Nerdiest Precious Modules
    Share your code. npm Orgs help your team discover, share, and reuse code. Create a free org »

    tableschemapublic

    tableschema-js

    Travis Coveralls NPM Gitter

    A library for working with Table Schema.

    Version v1.0 includes various important changes. Please read a migration guide.

    Features

    • Table class for working with data and schema
    • Schema class for working with schemas
    • Field class for working with schema fields
    • validate function for validating schema descriptors
    • infer function that creates a schema based on a data sample

    Getting started

    Installation

    The package use semantic versioning. It means that major versions could include breaking changes. It's highly recommended to specify tableschema version range in your package.json file e.g. tabulator: ^1.0 which will be added by default by npm install --save.

    NPM

    $ npm install jsontableschema # v0.2 
    $ npm install tableschema@latest # v1.0-alpha 

    CDN

    <script src="//unpkg.com/tableschema/dist/tableschema.min.js"></script>

    Examples

    Code examples in this readme requires Node v8.3+ or proper modern browser . Also you have to wrap code into async function if there is await keyword used. You could see even more example in examples directory.

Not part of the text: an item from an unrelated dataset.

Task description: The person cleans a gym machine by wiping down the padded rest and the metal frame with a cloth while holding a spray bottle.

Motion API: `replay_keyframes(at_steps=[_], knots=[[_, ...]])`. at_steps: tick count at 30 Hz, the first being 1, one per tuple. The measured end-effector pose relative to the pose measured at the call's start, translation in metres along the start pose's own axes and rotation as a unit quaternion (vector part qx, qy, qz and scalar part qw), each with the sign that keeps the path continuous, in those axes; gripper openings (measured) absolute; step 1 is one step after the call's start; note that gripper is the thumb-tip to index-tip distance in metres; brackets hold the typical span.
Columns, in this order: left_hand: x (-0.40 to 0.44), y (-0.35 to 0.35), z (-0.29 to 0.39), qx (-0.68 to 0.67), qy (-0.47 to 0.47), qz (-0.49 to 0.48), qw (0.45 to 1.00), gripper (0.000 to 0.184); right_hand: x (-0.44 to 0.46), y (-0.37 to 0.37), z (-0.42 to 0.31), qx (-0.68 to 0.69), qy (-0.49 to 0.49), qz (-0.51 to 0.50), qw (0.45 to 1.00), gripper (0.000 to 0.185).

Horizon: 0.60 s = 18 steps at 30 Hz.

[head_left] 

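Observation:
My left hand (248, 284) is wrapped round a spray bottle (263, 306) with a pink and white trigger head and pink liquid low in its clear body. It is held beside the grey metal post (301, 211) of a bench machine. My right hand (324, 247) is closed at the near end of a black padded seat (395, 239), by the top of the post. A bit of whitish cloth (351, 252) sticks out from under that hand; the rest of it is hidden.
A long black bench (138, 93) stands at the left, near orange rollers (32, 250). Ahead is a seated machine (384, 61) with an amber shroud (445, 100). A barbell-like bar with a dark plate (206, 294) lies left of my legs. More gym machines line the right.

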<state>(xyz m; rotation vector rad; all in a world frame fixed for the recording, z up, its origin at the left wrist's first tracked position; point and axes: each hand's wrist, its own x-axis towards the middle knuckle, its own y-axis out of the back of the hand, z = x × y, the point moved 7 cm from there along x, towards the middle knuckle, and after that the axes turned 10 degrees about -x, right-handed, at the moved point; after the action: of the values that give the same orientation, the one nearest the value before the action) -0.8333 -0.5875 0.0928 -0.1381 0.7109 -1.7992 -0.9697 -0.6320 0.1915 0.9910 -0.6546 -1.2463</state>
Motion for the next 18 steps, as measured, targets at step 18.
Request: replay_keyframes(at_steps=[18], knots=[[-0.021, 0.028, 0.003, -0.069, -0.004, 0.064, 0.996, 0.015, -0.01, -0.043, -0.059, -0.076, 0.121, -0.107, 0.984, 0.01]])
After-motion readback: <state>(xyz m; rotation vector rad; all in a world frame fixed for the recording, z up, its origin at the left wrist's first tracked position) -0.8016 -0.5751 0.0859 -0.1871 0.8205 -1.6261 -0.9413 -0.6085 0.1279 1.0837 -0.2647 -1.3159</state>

    const {Table} = require('tableschema')
     
    const table = await Table.load('data.csv')
    await table.infer() // infer a schema
    await table.read({keyed: true}) // read the data
    await table.schema.save() // save the schema
    await table.save() // save the data

    Documentation

    Table

    A table is a core concept in a tabular data world. It represents a data with a metadata (Table Schema). Let's see how we could use it in practice.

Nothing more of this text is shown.